Im Rahmen des Klageverfahrens vor dem Landgericht Berlin konnte die Ergo-Lebensversicherung – wie bereits in der vorprozessualen Auseinandersetzung – den schriftlichen Antrag, in dem die Gesundheitsfragen beantwortet worden waren, nicht mehr vorlegen. Stattdessen bot sie eine Reproduktion des Antrags in elektronischer Form an, welche keine Unterschrift unseres Mandanten trug.

Überdies wurde der Versicherungsagent der Ergo-Lebensversicherung mündlich einvernommen, welcher bestätigte, dass der Kläger zum Zeitpunkt der Antragsstellung den Fragebogen mit den Gesundheitsfragen eigenhändig unterschrieben hatte.

Darüber hinaus sagte der Versicherungsagent aus, dass er sich genau daran erinnern könne, dass der Kläger sich ihm gegenüber bei Antragstellung als vollkommen gesund erklärte, konnte allerdings nicht mehr beantworten, wo das Antragsgespräch stattgefunden habe. Das Gericht bewertete diese Aussage als in sich widersprüchlich und nicht glaubhaft und sah vielmehr die Aussage der geschiedenen Ehefrau des Klägers, welche sich an das Antragsgespräch widerspruchsfrei erinnern konnte, als schlüssig und glaubhaft an.

Anmerkung Rechtsanwalt Dr. Büchner:

Die Entscheidung des Landgerichts Berlin spiegelt einen typischen Sachverhalt, welcher immer wieder zu Rechtsstreitigkeiten führt.

Bekanntermaßen beginnen Berufsunfähigkeitsversicherungen ihre Leistungsprüfung regelmäßig mit der Suche nach sog. vorvertraglichen Anzeigepflichtverletzungen bei Vertragsschluss, d.h. nach ggf. verschwiegenen Vorerkrankungen bei der Beantwortung der sog. Gesundheitsfragen. Sind diese gefunden, muss mit der eigentlichen Prüfung der Leistungspflicht gar nicht erst begonnen werden, sondern man kann den Vertrag wegen arglistiger Täuschung anfechten und ist den Versicherten, der i.d.R. jahrelang Beiträge gezahlt hat, für immer los.

Nicht selten spielen in diesem Zusammenhang Versicherungsmakler oder Versicherungsagenten eine wenig rühmliche Rolle. So werden die Gesundheitsfragen gegenüber den Kunden heruntergespielt und bagatellisiert und ihnen z.B. glaubend gemacht, dass die Versicherung sich nur für schwere Erkrankungen wie Krebs oder Herzinfarkt interessiert. In anderen Fällen gehen die Vertreter sogar so weit, dass sie Erkrankungen, die ihnen ihre Kunden offenbaren, überhaupt nicht in die Antragsunterlagen eintragen und hoffen, dass der Kunde, der ihnen (zu diesem Zeitpunkt noch) vertraut, dies nicht bemerkt und gleichwohl unterschreibt; ein solcher Fall lag hier vor.

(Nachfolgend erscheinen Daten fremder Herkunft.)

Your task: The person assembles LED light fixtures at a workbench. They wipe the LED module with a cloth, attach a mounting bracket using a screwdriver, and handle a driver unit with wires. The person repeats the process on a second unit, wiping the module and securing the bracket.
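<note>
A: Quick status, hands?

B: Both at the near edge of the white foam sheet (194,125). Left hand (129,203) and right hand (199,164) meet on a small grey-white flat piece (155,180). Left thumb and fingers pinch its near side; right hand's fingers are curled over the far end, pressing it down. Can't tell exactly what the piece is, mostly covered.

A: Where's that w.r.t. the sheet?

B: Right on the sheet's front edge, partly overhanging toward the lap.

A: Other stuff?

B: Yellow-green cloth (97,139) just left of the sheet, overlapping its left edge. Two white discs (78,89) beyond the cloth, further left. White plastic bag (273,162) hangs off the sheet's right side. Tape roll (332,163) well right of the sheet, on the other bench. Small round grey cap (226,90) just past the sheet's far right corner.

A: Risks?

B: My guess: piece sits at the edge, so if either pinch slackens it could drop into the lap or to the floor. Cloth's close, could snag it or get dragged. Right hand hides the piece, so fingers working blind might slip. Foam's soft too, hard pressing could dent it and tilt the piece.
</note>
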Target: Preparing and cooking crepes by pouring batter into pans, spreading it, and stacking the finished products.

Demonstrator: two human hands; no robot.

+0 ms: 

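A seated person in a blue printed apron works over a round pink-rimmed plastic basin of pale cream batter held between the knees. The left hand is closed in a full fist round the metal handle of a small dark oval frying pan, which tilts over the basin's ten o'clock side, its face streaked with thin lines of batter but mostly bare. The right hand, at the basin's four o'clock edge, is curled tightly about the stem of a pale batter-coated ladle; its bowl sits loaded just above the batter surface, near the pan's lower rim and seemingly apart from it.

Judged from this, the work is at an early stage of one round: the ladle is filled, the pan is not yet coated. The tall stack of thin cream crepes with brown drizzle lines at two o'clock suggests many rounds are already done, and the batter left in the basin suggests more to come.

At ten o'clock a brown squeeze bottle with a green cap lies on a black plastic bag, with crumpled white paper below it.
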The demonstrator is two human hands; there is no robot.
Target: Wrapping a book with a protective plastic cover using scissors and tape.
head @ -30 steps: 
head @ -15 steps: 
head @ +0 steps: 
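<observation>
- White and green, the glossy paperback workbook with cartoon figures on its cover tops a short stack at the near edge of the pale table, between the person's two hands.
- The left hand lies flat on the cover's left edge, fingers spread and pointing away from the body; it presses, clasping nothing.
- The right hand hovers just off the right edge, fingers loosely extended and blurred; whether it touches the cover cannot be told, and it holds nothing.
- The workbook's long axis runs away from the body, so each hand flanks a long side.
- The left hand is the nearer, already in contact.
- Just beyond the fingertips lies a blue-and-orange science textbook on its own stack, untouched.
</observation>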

Auch wenn Versicherungsnehmer oft glauben, sie wären in einer solchen Situation chancenlos, zeigt der hier vorgestellte Fall erneut eindrucksvoll, dass es sich durchaus lohnen kann, den Rechtsweg zu beschreiten.

Wie gesehen, schenkte das Landgericht dem Vortrag der Ergo-Lebensversicherung keinen Glauben. Diese hatte zunächst durch ihre Anwälte behaupten lassen,  unser Mandant hätte seine Angaben mündlich gegenüber dem Agenten getätigt, während der Ergo-Versicherungsagent in der mündlichen Verhandlung das Gegenteil einräumen musste, nämlich dass bei Antragstellung ein (nicht mehr wiederbringbarer) schriftlicher Antrag ausgefüllt worden war. Darüber hinaus wurde durch das Gericht einmal mehr klargestellt, dass (entgegen landläufiger Auffassung) die Zeugenaussage einer Ehefrau – solange sie schlüssig und widerspruchsfrei ist – durchaus entscheidungserheblich sein kann.